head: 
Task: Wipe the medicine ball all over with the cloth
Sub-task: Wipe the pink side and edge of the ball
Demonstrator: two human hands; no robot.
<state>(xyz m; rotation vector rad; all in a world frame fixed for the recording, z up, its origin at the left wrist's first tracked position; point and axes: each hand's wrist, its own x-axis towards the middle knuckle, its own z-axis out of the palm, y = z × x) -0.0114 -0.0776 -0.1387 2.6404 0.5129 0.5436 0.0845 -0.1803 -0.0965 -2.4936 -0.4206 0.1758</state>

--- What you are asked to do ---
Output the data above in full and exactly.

--- Your response ---
head: 
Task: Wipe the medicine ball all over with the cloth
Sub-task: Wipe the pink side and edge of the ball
Demonstrator: two human hands; no robot.
<state>(xyz m; rotation vector rad; all in a world frame fixed for the recording, z up, its origin at the left wrist's first tracked position; point and axes: each hand's wrist, its own x-axis towards the middle knuckle, its own z-axis out of the palm, y = z × x) -0.0114 -0.0776 -0.1387 2.6404 0.5129 0.5436 0.0845 -0.1803 -0.0965 -2.4936 -0.4206 0.1758</state>

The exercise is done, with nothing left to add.